WHAT THE TASK REQUIRES
Write the data below out again, unchanged.
** Opening SUPPLIED DATA block **
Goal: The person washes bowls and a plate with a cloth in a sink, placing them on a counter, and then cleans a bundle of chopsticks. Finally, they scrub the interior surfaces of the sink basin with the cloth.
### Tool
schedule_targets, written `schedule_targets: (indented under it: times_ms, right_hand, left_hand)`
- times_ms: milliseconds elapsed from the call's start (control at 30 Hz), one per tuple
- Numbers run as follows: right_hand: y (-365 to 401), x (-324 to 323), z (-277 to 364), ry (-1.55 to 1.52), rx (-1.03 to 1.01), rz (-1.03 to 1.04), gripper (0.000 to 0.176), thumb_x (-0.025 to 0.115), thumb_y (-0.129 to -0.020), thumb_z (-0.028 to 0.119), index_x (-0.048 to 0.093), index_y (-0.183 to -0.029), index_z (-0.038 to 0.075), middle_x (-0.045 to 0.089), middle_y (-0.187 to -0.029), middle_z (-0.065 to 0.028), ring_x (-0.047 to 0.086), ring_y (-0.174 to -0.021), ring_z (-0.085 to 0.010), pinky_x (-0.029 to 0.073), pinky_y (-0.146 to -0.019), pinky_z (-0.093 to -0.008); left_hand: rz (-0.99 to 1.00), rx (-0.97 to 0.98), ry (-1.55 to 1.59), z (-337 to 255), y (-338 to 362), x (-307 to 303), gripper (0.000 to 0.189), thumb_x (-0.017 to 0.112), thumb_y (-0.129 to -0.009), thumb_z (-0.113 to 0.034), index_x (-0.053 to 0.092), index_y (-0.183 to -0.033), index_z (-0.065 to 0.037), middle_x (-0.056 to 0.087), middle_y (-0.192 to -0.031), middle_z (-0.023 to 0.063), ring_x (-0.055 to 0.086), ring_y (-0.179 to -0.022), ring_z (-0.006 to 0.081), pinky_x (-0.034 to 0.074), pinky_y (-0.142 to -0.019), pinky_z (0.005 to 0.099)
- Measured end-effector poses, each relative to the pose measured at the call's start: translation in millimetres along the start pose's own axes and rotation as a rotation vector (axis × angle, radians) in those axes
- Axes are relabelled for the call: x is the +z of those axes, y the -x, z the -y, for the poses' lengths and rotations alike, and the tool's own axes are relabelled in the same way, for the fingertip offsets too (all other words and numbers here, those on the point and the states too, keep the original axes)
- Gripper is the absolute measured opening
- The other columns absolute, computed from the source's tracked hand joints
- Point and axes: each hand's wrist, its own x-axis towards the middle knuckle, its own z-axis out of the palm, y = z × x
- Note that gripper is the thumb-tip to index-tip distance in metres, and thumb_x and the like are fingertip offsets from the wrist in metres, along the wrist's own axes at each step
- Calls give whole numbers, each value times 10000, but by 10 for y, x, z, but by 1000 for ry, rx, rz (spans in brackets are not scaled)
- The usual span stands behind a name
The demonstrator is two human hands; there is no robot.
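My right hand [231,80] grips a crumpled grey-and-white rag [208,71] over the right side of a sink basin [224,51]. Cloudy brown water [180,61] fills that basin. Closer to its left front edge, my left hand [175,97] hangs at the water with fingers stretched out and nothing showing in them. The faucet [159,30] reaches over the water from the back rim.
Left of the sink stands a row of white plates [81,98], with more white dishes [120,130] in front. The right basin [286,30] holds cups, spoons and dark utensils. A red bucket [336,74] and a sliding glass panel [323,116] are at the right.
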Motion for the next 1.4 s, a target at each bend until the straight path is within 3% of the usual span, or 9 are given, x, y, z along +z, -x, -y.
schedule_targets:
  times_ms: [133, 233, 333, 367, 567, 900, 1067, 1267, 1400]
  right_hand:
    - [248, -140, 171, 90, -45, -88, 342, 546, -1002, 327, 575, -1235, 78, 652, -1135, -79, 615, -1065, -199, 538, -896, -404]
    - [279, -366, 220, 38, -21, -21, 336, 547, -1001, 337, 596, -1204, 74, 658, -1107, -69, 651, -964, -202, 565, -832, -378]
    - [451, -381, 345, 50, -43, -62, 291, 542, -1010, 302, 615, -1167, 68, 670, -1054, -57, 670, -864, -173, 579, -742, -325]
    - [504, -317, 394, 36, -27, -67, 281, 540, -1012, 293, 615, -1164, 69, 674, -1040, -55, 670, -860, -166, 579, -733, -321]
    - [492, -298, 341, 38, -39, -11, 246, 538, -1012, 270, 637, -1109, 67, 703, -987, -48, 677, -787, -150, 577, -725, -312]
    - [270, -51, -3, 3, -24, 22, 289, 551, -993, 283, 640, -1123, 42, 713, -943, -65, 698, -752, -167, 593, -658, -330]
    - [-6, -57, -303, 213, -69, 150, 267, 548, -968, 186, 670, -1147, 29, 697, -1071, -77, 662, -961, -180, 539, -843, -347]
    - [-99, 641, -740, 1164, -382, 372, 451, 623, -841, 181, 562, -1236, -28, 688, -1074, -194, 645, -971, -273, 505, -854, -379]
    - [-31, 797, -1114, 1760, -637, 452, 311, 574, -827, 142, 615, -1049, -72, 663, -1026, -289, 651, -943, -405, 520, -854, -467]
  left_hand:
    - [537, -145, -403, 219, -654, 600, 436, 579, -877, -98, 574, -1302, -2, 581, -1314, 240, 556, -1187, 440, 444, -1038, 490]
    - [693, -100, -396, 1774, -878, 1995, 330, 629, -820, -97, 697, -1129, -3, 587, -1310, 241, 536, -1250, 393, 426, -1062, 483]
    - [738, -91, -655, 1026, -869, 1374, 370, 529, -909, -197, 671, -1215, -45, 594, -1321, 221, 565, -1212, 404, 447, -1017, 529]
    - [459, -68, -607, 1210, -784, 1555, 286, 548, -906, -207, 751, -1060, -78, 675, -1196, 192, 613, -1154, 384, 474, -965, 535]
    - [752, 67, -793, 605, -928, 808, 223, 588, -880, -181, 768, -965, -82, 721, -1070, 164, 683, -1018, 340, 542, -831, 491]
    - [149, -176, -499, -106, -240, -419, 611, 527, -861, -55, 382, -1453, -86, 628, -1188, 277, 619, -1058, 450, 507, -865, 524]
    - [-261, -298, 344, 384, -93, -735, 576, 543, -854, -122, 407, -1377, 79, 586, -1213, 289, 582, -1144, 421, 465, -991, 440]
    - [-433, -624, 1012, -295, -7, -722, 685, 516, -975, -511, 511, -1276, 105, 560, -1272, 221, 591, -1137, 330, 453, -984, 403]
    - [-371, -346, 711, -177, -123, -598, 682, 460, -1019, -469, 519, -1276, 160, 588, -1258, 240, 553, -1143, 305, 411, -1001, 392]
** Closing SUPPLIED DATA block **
ANSWER SPACE
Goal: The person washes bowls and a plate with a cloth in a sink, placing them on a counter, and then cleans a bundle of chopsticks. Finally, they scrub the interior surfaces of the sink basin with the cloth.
### Tool
schedule_targets, written `schedule_targets: (indented under it: times_ms, right_hand, left_hand)`
- times_ms: milliseconds elapsed from the call's start (control at 30 Hz), one per tuple
- Numbers run as follows: right_hand: y (-365 to 401), x (-324 to 323), z (-277 to 364), ry (-1.55 to 1.52), rx (-1.03 to 1.01), rz (-1.03 to 1.04), gripper (0.000 to 0.176), thumb_x (-0.025 to 0.115), thumb_y (-0.129 to -0.020), thumb_z (-0.028 to 0.119), index_x (-0.048 to 0.093), index_y (-0.183 to -0.029), index_z (-0.038 to 0.075), middle_x (-0.045 to 0.089), middle_y (-0.187 to -0.029), middle_z (-0.065 to 0.028), ring_x (-0.047 to 0.086), ring_y (-0.174 to -0.021), ring_z (-0.085 to 0.010), pinky_x (-0.029 to 0.073), pinky_y (-0.146 to -0.019), pinky_z (-0.093 to -0.008); left_hand: rz (-0.99 to 1.00), rx (-0.97 to 0.98), ry (-1.55 to 1.59), z (-337 to 255), y (-338 to 362), x (-307 to 303), gripper (0.000 to 0.189), thumb_x (-0.017 to 0.112), thumb_y (-0.129 to -0.009), thumb_z (-0.113 to 0.034), index_x (-0.053 to 0.092), index_y (-0.183 to -0.033), index_z (-0.065 to 0.037), middle_x (-0.056 to 0.087), middle_y (-0.192 to -0.031), middle_z (-0.023 to 0.063), ring_x (-0.055 to 0.086), ring_y (-0.179 to -0.022), ring_z (-0.006 to 0.081), pinky_x (-0.034 to 0.074), pinky_y (-0.142 to -0.019), pinky_z (0.005 to 0.099)
- Measured end-effector poses, each relative to the pose measured at the call's start: translation in millimetres along the start pose's own axes and rotation as a rotation vector (axis × angle, radians) in those axes
- Axes are relabelled for the call: x is the +z of those axes, y the -x, z the -y, for the poses' lengths and rotations alike, and the tool's own axes are relabelled in the same way, for the fingertip offsets too (all other words and numbers here, those on the point and the states too, keep the original axes)
- Gripper is the absolute measured opening
- The other columns absolute, computed from the source's tracked hand joints
- Point and axes: each hand's wrist, its own x-axis towards the middle knuckle, its own z-axis out of the palm, y = z × x
- Note that gripper is the thumb-tip to index-tip distance in metres, and thumb_x and the like are fingertip offsets from the wrist in metres, along the wrist's own axes at each step
- Calls give whole numbers, each value times 10000, but by 10 for y, x, z, but by 1000 for ry, rx, rz (spans in brackets are not scaled)
- The usual span stands behind a name
The demonstrator is two human hands; there is no robot.
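My right hand [231,80] grips a crumpled grey-and-white rag [208,71] over the right side of a sink basin [224,51]. Cloudy brown water [180,61] fills that basin. Closer to its left front edge, my left hand [175,97] hangs at the water with fingers stretched out and nothing showing in them. The faucet [159,30] reaches over the water from the back rim.
Left of the sink stands a row of white plates [81,98], with more white dishes [120,130] in front. The right basin [286,30] holds cups, spoons and dark utensils. A red bucket [336,74] and a sliding glass panel [323,116] are at the right.
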Motion for the next 1.4 s, a target at each bend until the straight path is within 3% of the usual span, or 9 are given, x, y, z along +z, -x, -y.
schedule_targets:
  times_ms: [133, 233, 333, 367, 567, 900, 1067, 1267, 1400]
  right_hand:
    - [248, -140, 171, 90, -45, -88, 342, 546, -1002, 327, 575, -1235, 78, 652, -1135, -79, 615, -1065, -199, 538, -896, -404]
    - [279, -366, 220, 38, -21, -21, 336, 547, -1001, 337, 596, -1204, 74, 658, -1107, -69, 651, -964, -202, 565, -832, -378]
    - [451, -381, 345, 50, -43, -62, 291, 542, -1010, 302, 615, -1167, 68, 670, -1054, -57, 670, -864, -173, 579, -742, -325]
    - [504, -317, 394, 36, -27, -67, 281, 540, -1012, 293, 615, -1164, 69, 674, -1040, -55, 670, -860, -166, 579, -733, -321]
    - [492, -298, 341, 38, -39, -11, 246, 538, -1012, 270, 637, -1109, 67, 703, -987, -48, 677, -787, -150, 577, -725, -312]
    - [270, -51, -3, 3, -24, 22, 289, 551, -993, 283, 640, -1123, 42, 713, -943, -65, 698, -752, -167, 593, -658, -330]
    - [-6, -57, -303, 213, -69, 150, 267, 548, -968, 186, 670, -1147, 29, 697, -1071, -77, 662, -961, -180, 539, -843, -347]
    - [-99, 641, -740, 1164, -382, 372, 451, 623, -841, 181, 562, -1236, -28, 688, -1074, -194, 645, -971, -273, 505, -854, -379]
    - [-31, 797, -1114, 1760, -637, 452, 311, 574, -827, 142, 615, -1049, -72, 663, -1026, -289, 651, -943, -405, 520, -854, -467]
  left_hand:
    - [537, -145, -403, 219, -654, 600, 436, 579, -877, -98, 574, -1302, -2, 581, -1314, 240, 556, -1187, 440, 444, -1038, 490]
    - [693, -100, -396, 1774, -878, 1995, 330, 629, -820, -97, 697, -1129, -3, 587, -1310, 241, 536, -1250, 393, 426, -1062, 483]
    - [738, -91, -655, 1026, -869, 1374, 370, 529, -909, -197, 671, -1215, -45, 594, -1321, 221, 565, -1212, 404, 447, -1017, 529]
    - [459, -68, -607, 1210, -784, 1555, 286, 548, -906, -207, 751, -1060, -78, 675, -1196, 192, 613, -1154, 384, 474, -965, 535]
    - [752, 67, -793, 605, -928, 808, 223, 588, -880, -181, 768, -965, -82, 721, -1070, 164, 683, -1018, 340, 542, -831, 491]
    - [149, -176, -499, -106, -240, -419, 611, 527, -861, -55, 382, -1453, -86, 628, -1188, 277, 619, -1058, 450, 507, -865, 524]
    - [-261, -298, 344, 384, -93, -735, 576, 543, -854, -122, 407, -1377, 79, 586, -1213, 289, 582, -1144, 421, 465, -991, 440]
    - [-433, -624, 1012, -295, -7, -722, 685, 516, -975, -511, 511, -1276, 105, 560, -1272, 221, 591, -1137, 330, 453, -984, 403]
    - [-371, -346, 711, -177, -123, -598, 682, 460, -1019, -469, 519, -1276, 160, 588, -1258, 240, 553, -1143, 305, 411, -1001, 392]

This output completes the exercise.